The present proceedings

  1. These proceedings began with a show cause application lodged on 23 June 2017.  Mr Nazir continues to rely upon that application.  The grounds in the application are that Mr Nazir’s business will suffer and will need organisation prior to departure from Australia and that he is in a genuine spousal relationship. 

  2. The application is supported by a short affidavit filed with it which I received. 

  3. I also have before me as evidence the court book filed on 12 September 2017. 

  4. Only the Minister prepared pre-hearing submissions in accordance with procedural orders made by a Registrar. 

  5. I invited oral submissions this afternoon from Mr Nazir, who was supported by his partner, Ms Nam.  Mr Nazir asserts that the Tribunal showed pre-judgement giving rise to an apprehension of bias.  He asserts that the Tribunal member at the hearing was rude. 

  6. Unfortunately, nothing was filed in accordance with order 2 made by the Registrar on 17 July 2017, which provided Mr Nazir with the opportunity to file and serve affidavit evidence, including a transcript of the Tribunal hearing.  On the basis of the material before me, there is nothing to support the assertion of bias. 

  7. Mr Nazir and Ms Nam also made submissions concerning their relationship and the difficulties they would encounter if Mr Nazir is required to leave Australia. 

  8. They presented as a genuine and well-meaning couple.  There are, no doubt, humanitarian considerations in this case which the Minister could consider if he was so minded.  Those considerations are, however, beyond the scope of this proceeding. 

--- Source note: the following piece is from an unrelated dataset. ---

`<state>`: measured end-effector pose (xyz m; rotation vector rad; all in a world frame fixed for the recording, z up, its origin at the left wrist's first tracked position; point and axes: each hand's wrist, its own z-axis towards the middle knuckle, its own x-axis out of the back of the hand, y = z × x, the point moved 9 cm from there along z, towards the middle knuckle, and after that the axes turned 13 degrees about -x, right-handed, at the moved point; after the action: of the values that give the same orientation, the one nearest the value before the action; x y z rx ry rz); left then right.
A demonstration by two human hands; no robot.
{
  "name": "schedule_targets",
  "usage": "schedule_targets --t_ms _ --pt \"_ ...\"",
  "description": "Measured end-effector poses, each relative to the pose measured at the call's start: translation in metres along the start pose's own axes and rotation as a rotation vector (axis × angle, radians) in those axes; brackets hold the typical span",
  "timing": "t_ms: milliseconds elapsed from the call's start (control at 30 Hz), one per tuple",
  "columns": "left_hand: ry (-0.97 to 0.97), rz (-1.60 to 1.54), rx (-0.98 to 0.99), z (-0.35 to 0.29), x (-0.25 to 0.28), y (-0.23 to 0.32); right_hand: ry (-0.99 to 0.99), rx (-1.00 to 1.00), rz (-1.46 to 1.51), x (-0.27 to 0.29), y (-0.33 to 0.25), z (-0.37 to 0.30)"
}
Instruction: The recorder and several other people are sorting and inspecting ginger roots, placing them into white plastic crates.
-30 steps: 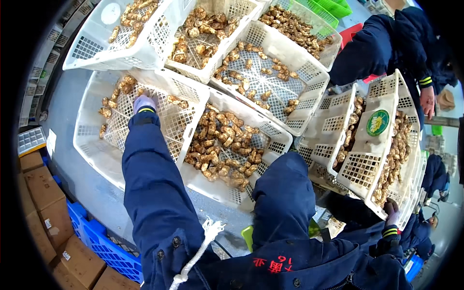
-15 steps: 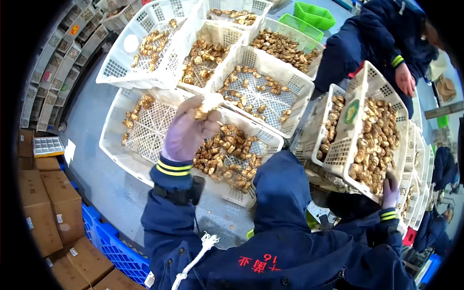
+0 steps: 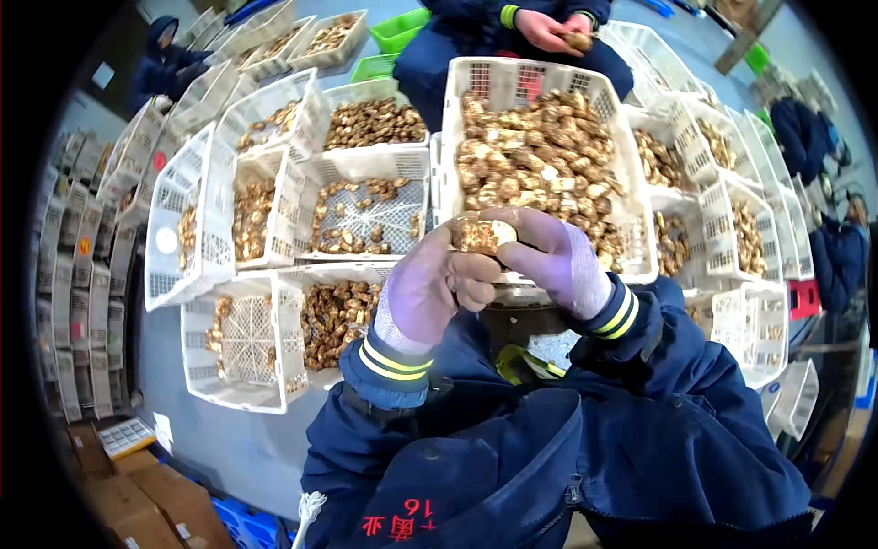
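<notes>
A stubby mushroom (image 3: 482,236), brown with a pale end, is gripped between both hands at the near edge of a full crate. My left hand (image 3: 422,279), in a greyish purple glove, has its fingers curled round the mushroom's left side. From the other side my right hand (image 3: 551,252), gloved alike, pinches the pale end. Just beyond them stands a tilted white mesh crate (image 3: 648,229) heaped with brown mushrooms (image 3: 540,165). Part of that crate's near rim is hidden behind my hands.
On the left several white crates hold fewer mushrooms, among them a sparse crate (image 3: 247,334). More filled crates (image 3: 750,229) stand to the right. Across from me a co-worker's hands (image 3: 553,35) hold a mushroom. Cardboard boxes (image 3: 174,494) sit at the lower left.
My view has swung right toward the full crate. My left hand has come from above the left crates to the front, and my right hand has left the crate's rim to grip the mushroom.
</notes>
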<state>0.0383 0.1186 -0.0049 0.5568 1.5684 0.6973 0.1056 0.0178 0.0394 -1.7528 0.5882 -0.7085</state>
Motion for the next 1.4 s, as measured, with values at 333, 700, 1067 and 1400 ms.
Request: schedule_targets --t_ms 333,700,1067,1400 --pt "-0.144 0.440 -0.160 0.052 -0.071 -0.042 -0.483 -0.331 1.309 0.037 0.079 -0.025" --pt "-0.091 0.534 -0.208 0.076 -0.084 -0.051 0.241 -0.032 0.082 0.125 0.068 -0.033" --pt "-0.119 -0.009 0.007 0.083 -0.035 -0.051 0.500 0.054 -0.617 0.145 0.110 -0.042" --pt "0.377 0.328 -0.204 0.174 0.102 0.095 0.492 -0.056 -0.645 0.142 0.109 -0.045"
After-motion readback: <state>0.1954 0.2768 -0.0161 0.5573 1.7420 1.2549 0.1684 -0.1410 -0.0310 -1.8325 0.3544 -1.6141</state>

  9. On the basis of my analysis of the Tribunal decision, the only issue concerns the Tribunal finding at [56] of its reasons[22] that it was not necessary for it to come to a concluded view as to the genuineness of the relationship between Mr Nazir and Ms Nam. 

    [22] CB 623.

  10. If the Tribunal had commenced its analysis with that proposition before considering any of the asserted compelling circumstances, I would have taken the view that the case should proceed to a final hearing.  In the present case, however, the Tribunal identified at [42] of its reasons[23] the various matters advanced as constituting compelling reasons for waiving the Schedule 3 criteria.  The Tribunal considered all of those apart from the genuine and ongoing nature of the spousal relationship. 

    [23] CB 621.

  11. The Tribunal was, in my view, correct to find that, having dealt with all of the other asserted compelling circumstances, the genuineness or otherwise of the spousal relationship could not, of itself, constitute a compelling circumstance. 

  12. I otherwise agree with the Minister’s submissions.

Ground 1:  marriage

  1. As set out above, the Tribunal did not make any finding as to the genuineness and ongoing nature of the relationship between the sponsor and Mr Nazir. No error is revealed in this approach.

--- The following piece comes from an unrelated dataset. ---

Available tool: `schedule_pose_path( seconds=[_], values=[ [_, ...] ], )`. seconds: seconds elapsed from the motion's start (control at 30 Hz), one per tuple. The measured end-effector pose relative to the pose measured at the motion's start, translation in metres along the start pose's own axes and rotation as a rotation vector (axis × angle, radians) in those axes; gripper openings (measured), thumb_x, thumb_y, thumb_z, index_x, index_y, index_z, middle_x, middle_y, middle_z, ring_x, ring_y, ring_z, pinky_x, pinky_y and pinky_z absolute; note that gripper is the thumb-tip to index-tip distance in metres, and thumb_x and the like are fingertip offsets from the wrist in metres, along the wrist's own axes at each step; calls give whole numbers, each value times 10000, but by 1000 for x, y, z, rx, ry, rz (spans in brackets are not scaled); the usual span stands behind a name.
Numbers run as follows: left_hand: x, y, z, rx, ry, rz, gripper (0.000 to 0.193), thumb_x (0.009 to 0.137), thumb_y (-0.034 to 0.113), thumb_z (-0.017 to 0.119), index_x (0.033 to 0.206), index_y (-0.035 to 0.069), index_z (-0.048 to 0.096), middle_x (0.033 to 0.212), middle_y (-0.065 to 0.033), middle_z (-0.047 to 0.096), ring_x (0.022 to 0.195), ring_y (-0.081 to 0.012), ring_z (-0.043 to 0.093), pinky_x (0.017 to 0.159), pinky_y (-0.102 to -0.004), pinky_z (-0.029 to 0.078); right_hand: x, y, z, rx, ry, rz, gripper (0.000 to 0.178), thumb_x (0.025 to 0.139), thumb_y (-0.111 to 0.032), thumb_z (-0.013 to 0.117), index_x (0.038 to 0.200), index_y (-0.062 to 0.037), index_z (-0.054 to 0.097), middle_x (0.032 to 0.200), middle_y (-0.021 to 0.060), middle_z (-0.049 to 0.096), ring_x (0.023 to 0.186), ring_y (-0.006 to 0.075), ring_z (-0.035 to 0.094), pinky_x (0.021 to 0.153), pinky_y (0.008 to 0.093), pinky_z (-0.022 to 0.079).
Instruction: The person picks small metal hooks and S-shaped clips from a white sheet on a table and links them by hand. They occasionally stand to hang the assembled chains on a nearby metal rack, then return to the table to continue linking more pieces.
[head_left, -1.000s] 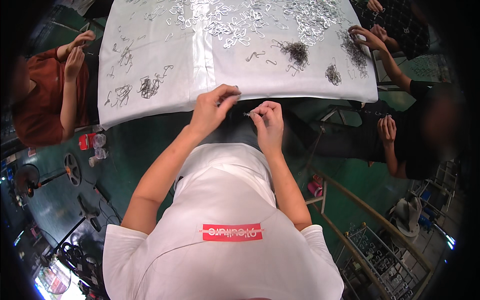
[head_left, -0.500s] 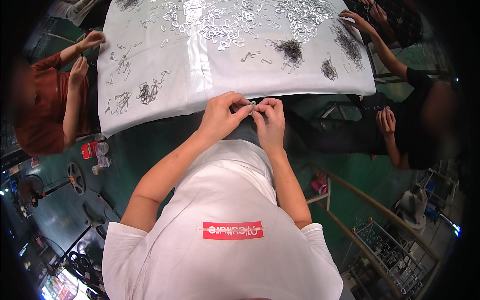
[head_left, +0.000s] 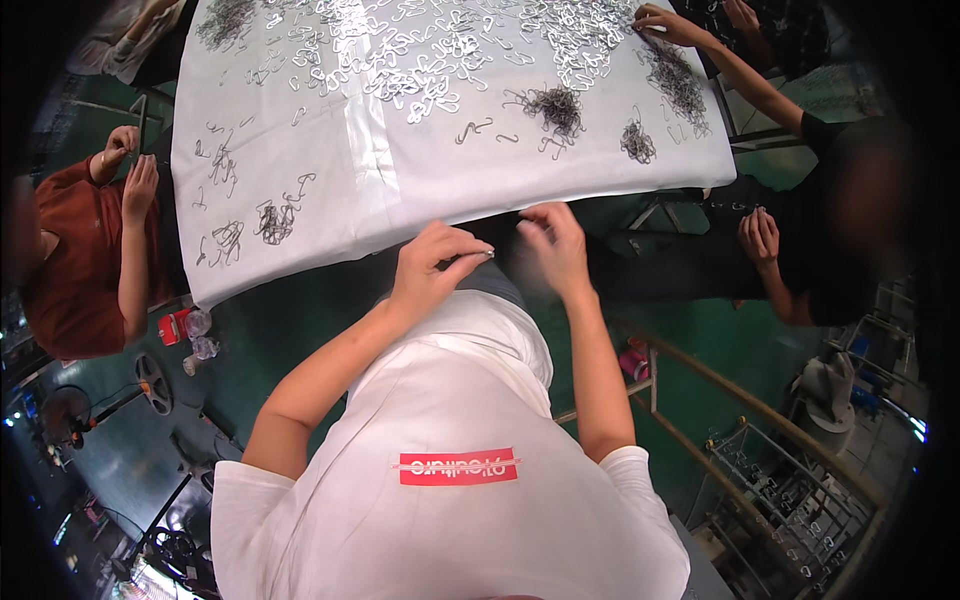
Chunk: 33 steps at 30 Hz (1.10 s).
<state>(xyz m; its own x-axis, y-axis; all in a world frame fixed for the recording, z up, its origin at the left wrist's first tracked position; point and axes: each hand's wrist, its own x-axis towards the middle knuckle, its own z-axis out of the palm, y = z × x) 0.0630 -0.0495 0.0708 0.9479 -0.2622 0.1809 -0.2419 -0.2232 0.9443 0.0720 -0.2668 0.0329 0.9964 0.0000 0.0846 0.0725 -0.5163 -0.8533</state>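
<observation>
Between the thumb and index fingertips of the person's left hand (head_left: pixel 428 268) sits a small, silvery metal piece (head_left: pixel 489 254), pinched at the very tips and too tiny to make out in shape. That hand has its back turned upward, knuckles bent and the other fingers curled in behind the index finger; the bare left forearm (head_left: pixel 345 345) slants up to it from the lower left, elbow bent outward. Just to the right of the pinched fingertips, well clear of them, the right hand (head_left: pixel 562 250) is raised with its fingers bent toward the left and the thumb apart from them, loosely parted; blur softens their outline. Its forearm (head_left: pixel 596 355) stands steeper, leaning slightly left toward the wrist.

Directly beyond both sets of fingers runs the near edge of a table covered with white sheeting (head_left: pixel 450 185). Farther past the left fingertips spreads a broad scatter of shiny, silver bent-metal hooks (head_left: pixel 425 95); beyond the right fingers lies a dark grey, tangled heap of thin wire hooks (head_left: pixel 557 112).
</observation>
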Motion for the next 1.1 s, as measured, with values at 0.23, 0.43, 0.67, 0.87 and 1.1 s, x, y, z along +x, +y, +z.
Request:
schedule_pose_path(
  seconds=[0.23,0.43,0.67,0.87,1.1],
  values=[
    [6,-7,4,-21,29,2,174,723,3,732,884,71,732,827,-44,683,750,-185,592,663,-286,477,107,71,-26,-526,75,110,129,842,-197,639,893,-80,659,933,105,615,838,310,619,738,422,475],
    [8,-7,3,-18,48,25,171,720,7,731,878,72,730,842,-39,692,782,-194,605,697,-295,487,142,88,-14,-897,-142,24,148,842,-237,640,885,-95,655,954,99,617,831,332,617,729,454,472],
    [3,-11,4,-23,81,54,181,724,-18,723,888,59,728,833,-48,679,782,-184,597,701,-290,488,143,91,-12,-834,-39,47,165,854,-241,626,903,-85,646,967,110,615,850,336,623,725,465,478],
    [-3,-10,3,-11,63,65,160,740,-7,721,885,60,726,834,-44,682,784,-180,600,698,-290,487,160,94,9,-982,-61,109,179,827,-199,630,927,-50,642,1044,130,599,883,325,627,752,456,478],
    [-9,-9,-2,-4,81,97,152,748,-1,718,886,62,724,834,-37,683,776,-177,596,690,-288,481,125,59,1,270,-129,559,230,863,-215,661,950,-3,638,707,-51,516,671,63,462,615,226,376]
  ],
)
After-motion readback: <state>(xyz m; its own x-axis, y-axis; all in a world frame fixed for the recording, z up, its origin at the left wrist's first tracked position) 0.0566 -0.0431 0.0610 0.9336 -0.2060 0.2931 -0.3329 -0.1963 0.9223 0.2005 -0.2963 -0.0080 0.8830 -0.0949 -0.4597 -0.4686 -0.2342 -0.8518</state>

  2. The Tribunal, correctly, noted that a criterion for the grant of a partner visa was that Mr Nazir be the spouse or de facto partner of the sponsor.[24]  The definition of both a spousal relationship and a de facto relationship relevantly require that the relationship be “genuine and continuing”.[25]

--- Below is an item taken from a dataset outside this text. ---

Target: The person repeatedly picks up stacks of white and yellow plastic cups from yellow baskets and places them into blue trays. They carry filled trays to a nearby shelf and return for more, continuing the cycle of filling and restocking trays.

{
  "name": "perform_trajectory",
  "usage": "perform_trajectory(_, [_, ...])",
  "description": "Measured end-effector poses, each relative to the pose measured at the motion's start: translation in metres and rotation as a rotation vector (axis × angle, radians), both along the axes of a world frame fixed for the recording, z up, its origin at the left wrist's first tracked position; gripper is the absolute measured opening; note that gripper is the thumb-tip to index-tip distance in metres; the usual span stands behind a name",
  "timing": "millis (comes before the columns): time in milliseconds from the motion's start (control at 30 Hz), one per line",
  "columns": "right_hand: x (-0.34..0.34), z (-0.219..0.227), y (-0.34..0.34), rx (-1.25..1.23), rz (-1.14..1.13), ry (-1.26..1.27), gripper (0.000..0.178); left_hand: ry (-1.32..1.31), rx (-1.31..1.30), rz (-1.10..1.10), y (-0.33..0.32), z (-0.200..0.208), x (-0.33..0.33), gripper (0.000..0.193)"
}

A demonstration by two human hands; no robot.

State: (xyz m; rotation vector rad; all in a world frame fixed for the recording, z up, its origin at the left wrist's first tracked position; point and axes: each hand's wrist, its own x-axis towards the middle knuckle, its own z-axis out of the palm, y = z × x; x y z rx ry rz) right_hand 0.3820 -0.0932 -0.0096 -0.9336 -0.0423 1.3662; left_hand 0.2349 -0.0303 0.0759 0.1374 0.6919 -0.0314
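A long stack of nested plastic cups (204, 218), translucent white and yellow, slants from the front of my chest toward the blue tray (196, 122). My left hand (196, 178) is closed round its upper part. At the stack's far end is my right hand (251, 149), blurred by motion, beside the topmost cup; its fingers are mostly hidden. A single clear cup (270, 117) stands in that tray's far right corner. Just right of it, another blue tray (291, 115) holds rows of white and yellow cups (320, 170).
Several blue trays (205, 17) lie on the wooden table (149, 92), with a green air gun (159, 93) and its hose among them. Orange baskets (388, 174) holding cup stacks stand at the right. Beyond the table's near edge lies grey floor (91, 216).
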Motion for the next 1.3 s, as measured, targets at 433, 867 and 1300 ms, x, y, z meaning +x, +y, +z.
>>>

    [24] See clause 820.211(2)(a) of Schedule 2 to the Regulations.

    [25] See ss.5CB and 5F of the Migration Act; CB 623 at [56].

  3. Accordingly, the existence of a genuine and continuing spousal relationship was itself a criterion for the grant of a partner visa.  A compelling reason justifying waiver of the Schedule 3 criteria must involve something in addition to the basic prerequisite criteria for the grant of the visa.[26]  In the context of this case the Tribunal was correct to find, therefore, that the existence of a “genuine, continuing and exclusive relationship need not be, of itself a compelling reason for not applying the Schedule 3 criteria”.[27]

    [26] Minister for Immigration v Dunne [1999] FCA 204 at [28]; Minister for Immigration v Sandhu [2016] FCA 130 at [55].

    [27] CB 623 at [56].

  4. Further, it should not be assumed that the Tribunal ignored or put to one side all aspects or incidents of the relationship between Mr Nazir and Ms Nam.  The Tribunal had regard to the support which Mr Nazir claimed to give to Ms Nam.[28]  This included consideration of the time period over which the support had been provided[29] referring to the fact that Ms Nam had, before the relationship commenced, been able to manage her injuries arising from a car accident.  Thus, while the Tribunal did consider the relevant aspects of the relationship, it found that whether or not the relationship might be characterised as “genuine”, “ongoing” or “exclusive” was not relevant in circumstances where the existence of such a relationship was already a precondition to the grant of a visa.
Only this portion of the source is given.